* [Required work] Match the string "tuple" against each line below, and copy every line that matches.

* [Dataset entries]
- - - -

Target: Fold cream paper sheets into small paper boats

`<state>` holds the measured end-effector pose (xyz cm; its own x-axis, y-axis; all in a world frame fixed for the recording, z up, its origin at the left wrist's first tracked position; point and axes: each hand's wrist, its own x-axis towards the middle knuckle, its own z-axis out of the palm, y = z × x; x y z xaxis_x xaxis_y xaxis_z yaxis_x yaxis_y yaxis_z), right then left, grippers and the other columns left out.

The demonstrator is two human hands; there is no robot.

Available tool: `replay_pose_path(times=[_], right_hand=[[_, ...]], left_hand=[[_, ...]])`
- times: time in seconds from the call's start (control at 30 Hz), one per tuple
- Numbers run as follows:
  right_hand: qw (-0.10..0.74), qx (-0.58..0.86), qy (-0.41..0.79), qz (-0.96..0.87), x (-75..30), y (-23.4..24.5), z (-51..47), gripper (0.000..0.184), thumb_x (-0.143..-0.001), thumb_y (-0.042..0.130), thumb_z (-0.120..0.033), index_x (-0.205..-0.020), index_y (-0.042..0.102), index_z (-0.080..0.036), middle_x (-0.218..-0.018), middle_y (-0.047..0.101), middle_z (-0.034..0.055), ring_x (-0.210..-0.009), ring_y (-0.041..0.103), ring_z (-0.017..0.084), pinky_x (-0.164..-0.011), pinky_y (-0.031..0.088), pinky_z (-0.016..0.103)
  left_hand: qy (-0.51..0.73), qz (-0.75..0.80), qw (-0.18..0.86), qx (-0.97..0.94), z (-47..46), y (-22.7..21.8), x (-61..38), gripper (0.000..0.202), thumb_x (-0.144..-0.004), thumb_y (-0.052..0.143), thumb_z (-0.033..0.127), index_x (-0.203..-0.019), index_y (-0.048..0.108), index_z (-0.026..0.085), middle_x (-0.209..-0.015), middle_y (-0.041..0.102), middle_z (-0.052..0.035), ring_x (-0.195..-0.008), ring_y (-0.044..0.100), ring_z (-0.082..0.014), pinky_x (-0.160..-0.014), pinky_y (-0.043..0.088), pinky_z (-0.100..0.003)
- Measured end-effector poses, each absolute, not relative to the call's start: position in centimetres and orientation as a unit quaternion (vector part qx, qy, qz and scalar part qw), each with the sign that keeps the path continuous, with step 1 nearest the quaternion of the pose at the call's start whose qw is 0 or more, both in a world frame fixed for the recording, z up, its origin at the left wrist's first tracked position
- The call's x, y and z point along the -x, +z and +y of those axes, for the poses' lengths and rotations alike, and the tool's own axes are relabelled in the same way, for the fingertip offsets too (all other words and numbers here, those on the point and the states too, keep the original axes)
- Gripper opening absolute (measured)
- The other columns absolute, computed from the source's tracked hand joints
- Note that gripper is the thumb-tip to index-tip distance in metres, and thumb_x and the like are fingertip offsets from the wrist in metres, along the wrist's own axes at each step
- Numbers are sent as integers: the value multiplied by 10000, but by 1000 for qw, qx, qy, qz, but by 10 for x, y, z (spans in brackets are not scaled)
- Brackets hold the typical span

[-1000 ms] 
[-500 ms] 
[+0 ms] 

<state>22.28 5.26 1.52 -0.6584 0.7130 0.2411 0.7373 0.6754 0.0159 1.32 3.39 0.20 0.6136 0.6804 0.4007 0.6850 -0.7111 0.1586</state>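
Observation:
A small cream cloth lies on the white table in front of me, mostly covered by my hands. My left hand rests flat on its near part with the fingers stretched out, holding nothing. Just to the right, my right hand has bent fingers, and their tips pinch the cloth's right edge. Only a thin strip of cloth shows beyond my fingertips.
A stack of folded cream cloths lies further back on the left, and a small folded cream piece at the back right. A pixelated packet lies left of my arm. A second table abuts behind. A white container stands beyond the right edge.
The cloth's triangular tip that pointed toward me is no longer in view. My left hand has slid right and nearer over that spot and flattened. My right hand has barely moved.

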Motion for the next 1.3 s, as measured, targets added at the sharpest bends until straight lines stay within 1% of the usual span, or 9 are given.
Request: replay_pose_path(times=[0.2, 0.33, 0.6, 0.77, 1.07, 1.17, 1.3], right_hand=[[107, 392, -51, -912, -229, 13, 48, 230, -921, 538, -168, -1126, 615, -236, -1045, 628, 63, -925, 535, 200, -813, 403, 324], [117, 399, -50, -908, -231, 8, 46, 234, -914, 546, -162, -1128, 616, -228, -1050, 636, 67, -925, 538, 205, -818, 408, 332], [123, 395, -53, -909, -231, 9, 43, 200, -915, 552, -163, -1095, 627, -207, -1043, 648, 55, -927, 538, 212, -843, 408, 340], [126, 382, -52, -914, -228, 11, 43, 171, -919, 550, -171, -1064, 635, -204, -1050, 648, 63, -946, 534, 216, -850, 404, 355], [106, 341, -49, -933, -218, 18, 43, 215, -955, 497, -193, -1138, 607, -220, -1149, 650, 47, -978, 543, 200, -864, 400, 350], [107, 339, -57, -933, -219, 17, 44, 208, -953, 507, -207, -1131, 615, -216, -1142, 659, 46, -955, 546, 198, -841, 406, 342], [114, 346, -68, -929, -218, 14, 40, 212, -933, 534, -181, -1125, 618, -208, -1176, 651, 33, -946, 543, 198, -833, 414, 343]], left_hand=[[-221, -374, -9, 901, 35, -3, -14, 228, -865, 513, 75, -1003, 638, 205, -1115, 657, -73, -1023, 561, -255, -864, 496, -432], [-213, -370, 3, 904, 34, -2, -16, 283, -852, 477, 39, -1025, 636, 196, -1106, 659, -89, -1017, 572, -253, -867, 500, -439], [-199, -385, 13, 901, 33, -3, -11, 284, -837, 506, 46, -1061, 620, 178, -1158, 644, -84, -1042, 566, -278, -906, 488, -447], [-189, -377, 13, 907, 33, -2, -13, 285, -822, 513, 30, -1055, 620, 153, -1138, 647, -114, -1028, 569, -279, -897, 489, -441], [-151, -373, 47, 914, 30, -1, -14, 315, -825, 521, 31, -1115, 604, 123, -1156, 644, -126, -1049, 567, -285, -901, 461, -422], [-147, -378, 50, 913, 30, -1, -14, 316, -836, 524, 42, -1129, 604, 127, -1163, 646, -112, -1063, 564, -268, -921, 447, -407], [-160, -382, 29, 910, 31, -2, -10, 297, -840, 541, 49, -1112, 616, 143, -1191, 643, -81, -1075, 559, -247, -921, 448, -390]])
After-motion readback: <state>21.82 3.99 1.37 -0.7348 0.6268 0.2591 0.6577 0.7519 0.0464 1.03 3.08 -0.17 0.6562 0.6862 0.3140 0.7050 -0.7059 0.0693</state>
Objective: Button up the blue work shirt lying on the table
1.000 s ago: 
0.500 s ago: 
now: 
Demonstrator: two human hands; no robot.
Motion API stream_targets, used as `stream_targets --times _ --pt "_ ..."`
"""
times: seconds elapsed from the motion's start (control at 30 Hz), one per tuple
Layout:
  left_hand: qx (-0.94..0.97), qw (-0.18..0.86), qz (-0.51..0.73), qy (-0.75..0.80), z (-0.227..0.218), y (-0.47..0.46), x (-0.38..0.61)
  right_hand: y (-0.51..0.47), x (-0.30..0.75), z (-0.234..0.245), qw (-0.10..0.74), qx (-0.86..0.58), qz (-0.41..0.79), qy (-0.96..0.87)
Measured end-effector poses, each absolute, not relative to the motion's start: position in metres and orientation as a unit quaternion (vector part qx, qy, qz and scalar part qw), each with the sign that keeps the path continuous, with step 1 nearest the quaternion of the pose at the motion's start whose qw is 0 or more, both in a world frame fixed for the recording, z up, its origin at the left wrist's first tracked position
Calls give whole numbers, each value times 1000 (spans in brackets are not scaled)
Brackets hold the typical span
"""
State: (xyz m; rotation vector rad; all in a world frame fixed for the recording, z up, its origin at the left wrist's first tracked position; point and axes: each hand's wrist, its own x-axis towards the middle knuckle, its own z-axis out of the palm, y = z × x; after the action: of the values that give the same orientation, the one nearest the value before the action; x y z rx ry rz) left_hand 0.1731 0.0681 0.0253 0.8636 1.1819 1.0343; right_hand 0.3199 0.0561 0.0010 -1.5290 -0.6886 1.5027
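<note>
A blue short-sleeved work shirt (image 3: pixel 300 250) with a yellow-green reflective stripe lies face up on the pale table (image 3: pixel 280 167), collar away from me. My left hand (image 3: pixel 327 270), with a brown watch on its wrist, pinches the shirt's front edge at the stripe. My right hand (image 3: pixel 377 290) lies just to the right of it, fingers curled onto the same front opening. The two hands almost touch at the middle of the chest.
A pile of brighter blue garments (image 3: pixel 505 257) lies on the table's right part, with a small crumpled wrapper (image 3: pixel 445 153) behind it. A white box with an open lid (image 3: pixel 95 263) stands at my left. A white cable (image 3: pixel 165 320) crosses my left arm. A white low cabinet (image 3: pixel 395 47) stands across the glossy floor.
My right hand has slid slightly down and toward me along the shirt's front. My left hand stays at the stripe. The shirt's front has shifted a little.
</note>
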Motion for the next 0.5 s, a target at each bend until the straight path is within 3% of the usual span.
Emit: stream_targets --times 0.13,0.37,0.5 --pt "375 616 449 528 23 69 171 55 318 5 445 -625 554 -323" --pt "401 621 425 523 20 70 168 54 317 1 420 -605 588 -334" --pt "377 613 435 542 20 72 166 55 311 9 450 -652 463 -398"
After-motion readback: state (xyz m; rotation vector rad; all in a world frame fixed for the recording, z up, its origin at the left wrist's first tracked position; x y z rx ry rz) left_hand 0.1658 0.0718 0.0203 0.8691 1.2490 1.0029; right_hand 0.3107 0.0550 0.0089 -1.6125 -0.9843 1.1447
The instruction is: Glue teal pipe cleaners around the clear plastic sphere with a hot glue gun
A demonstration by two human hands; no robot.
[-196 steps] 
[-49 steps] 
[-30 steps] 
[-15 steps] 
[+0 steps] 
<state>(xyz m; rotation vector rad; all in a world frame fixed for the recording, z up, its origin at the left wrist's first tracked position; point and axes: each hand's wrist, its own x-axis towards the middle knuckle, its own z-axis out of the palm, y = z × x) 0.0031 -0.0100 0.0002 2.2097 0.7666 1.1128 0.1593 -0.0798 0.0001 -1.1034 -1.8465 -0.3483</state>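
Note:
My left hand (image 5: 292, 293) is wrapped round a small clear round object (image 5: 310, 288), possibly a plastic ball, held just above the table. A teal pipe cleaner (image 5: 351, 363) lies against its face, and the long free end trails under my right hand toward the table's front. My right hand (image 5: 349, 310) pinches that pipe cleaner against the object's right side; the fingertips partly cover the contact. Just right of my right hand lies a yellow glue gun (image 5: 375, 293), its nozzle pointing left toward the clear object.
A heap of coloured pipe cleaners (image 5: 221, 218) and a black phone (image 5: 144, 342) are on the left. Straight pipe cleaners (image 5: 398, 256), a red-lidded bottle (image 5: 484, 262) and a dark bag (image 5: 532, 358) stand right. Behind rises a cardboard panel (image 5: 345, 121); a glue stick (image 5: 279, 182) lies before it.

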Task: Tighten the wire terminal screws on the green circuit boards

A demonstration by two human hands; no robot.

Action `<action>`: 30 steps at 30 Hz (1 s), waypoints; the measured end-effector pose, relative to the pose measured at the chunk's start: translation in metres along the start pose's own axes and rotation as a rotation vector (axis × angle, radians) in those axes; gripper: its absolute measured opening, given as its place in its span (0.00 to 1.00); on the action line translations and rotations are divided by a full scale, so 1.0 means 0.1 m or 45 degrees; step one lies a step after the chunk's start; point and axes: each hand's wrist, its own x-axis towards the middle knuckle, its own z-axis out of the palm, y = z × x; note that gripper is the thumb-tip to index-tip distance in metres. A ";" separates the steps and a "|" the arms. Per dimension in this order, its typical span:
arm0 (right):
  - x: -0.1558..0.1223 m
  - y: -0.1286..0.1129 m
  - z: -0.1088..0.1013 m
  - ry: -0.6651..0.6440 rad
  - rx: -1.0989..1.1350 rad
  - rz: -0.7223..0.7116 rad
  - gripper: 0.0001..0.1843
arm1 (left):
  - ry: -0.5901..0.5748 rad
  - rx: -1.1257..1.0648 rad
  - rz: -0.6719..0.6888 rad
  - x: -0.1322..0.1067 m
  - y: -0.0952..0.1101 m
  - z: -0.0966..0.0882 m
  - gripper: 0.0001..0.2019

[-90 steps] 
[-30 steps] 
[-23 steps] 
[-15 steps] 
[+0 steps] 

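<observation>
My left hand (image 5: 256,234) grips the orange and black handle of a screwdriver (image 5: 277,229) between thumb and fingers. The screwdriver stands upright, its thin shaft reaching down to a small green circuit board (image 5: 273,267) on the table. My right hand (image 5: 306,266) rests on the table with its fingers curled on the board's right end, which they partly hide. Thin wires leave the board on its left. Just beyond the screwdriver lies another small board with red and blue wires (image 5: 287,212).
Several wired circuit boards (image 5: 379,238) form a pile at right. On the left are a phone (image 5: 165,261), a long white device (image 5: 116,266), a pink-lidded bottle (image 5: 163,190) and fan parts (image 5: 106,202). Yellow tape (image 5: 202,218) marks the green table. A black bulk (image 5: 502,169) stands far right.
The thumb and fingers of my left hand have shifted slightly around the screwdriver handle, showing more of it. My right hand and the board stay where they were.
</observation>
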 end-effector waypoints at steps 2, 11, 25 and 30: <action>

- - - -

* [Written reply]
- times: time in seconds from the call's start (control at 30 Hz), one per tuple
times: seconds elapsed from the motion's start (control at 30 Hz), one per tuple

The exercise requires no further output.